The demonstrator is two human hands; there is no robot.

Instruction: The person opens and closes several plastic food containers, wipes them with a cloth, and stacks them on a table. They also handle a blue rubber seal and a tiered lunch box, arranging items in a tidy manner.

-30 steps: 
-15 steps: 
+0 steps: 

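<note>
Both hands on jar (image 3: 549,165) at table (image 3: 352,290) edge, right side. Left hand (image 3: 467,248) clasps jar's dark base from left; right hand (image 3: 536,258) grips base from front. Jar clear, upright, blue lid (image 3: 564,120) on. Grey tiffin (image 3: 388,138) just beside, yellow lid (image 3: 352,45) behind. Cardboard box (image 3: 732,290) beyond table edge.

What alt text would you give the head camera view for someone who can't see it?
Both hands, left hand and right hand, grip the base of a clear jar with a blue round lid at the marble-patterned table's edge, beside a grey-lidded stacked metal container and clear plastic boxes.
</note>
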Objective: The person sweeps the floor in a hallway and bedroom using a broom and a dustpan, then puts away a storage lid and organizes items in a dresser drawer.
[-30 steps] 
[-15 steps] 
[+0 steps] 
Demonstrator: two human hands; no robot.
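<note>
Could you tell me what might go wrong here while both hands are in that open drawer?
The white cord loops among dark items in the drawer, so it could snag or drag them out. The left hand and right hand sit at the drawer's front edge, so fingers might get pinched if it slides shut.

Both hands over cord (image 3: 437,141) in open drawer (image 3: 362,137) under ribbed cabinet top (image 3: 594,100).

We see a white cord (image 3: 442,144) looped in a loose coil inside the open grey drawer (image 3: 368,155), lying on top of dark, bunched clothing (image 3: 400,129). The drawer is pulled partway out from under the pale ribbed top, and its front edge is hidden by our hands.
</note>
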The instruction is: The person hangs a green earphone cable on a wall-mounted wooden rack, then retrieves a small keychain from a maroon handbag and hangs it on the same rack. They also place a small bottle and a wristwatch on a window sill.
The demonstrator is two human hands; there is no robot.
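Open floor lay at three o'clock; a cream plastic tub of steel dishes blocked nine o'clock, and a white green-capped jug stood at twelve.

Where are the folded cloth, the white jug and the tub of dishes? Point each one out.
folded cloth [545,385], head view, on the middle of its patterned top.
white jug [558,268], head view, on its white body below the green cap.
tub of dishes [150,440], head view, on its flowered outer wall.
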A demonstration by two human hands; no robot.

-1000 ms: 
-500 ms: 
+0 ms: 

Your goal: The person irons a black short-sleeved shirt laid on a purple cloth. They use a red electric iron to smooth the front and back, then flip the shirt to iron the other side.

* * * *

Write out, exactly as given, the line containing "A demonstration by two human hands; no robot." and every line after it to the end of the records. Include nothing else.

A demonstration by two human hands; no robot.

-1000 ms: 
-500 ms: 
+0 ms: 

Your goal: The person irons a black short-sleeved shirt laid on a purple cloth. They use a red electric iron to smooth the front and back, then flip the shirt to iron the other side.

Exercise complete, with nothing further to add.